Apart from the pictures, every line below needs to be reproduced verbatim.

**********

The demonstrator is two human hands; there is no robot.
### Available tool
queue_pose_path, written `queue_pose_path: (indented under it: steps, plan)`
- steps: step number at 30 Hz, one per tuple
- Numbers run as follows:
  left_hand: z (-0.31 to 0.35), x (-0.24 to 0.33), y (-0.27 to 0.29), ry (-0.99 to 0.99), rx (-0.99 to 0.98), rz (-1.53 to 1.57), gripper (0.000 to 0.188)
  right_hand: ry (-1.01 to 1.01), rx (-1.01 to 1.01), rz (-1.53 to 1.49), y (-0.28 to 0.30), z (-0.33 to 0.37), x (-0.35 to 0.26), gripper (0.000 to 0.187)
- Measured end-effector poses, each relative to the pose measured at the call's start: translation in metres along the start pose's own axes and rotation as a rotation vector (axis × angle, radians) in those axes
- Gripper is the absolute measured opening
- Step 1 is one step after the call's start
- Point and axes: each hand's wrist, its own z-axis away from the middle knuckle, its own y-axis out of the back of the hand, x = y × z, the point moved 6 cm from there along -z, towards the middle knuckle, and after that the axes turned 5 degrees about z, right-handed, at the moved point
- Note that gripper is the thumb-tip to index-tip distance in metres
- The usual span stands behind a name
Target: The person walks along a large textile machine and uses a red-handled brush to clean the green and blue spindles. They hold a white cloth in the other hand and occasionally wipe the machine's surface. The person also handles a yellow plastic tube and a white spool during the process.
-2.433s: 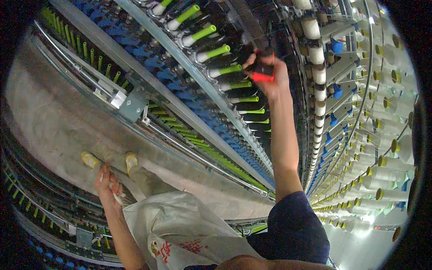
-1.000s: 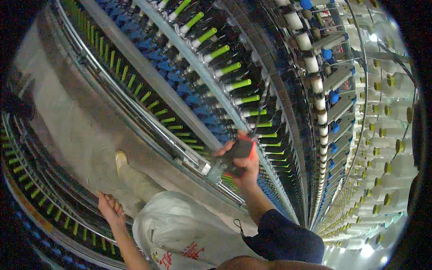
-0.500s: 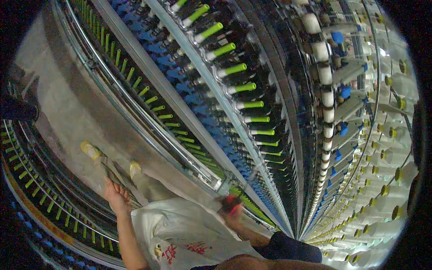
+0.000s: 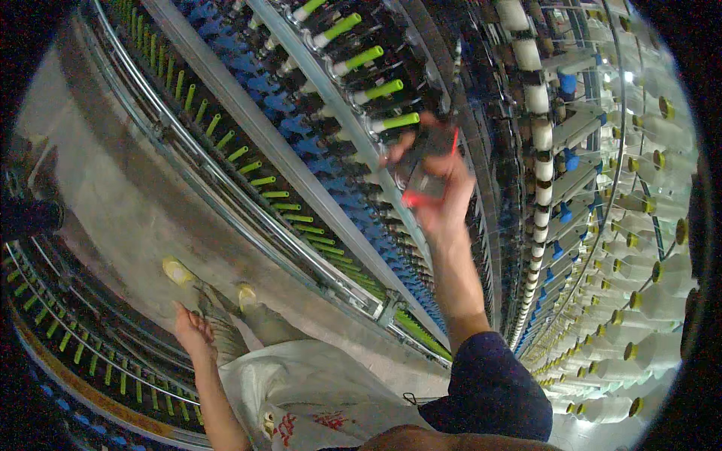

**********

Answer
The demonstrator is two human hands; there is no robot.
### Available tool
queue_pose_path, written `queue_pose_path: (indented under it: steps, plan)`
- steps: step number at 30 Hz, one per tuple
- Numbers run as follows:
  left_hand: z (-0.31 to 0.35), x (-0.24 to 0.33), y (-0.27 to 0.29), ry (-0.99 to 0.99), rx (-0.99 to 0.98), rz (-1.53 to 1.57), gripper (0.000 to 0.188)
  right_hand: ry (-1.01 to 1.01), rx (-1.01 to 1.01), rz (-1.53 to 1.49), y (-0.28 to 0.30), z (-0.33 to 0.37), x (-0.35 to 0.26), gripper (0.000 to 0.187)
- Measured end-effector poses, each relative to the pose measured at the call's start: translation in metres along the start pose's own axes and rotation as a rotation vector (axis × angle, radians) in those axes
- Gripper is the absolute measured opening
- Step 1 is one step after the call's start
- Point and axes: each hand's wrist, its own z-axis away from the middle knuckle, its own y-axis out of the back of the hand, x = y × z, the point moved 6 cm from there along -z, towards the middle knuckle, and after that the axes turned 5 degrees about z, right-handed, at the moved point
- Note that gripper is the thumb-tip to index-tip distance in metres
- The usual span stands behind a name
Target: The person walks along a large textile machine and uses a red-handled brush to clean the green and blue spindles. They hold a white cloth in the other hand and occasionally wipe the machine's surface. The person also handles a yellow plastic tube and a white spool during the process.
-2.433s: 
-1.000s: 
-0.500s: 
+0.000s: 

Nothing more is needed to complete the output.